#### What the task asks:
State the number of lines in the listing below that contain the word "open", and nothing besides.

[[ Data provided, beginning ]]

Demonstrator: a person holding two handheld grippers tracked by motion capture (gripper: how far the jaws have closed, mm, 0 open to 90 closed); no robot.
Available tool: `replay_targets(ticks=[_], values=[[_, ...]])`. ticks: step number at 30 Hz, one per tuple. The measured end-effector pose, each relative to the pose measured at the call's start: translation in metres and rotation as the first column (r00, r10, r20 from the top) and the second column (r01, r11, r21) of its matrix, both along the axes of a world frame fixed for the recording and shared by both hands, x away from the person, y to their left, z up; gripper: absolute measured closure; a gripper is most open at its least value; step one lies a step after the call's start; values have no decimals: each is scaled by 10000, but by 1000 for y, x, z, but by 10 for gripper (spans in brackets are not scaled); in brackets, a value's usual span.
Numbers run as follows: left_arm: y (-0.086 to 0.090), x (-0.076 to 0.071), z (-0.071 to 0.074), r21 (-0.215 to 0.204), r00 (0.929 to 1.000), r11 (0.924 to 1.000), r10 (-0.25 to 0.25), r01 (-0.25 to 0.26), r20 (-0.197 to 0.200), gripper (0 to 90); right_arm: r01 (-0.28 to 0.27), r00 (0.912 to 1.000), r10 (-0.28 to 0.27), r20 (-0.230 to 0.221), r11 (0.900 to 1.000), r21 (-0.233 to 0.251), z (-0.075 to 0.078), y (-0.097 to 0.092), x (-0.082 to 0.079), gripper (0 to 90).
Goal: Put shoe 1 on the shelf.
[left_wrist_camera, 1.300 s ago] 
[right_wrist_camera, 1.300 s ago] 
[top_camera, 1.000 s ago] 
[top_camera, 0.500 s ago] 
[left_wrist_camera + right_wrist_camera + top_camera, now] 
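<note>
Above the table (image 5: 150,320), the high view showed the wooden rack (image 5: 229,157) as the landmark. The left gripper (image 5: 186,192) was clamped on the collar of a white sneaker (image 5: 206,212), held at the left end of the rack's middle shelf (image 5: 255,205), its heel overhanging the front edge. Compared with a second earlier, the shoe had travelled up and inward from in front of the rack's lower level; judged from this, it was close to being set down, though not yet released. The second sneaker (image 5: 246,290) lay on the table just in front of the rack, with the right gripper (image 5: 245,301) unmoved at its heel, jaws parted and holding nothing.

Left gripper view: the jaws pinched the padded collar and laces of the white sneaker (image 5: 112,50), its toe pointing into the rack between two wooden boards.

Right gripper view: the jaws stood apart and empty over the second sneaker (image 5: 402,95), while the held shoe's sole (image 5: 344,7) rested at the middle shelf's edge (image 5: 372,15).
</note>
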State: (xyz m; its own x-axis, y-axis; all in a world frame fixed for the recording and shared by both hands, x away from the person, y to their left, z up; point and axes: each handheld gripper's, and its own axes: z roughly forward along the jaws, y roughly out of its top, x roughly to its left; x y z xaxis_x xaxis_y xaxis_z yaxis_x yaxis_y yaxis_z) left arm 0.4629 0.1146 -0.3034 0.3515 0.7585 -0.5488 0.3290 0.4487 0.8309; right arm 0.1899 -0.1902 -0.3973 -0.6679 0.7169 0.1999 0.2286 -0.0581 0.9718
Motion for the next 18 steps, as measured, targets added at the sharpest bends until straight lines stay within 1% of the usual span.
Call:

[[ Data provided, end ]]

#### Response to the task:
2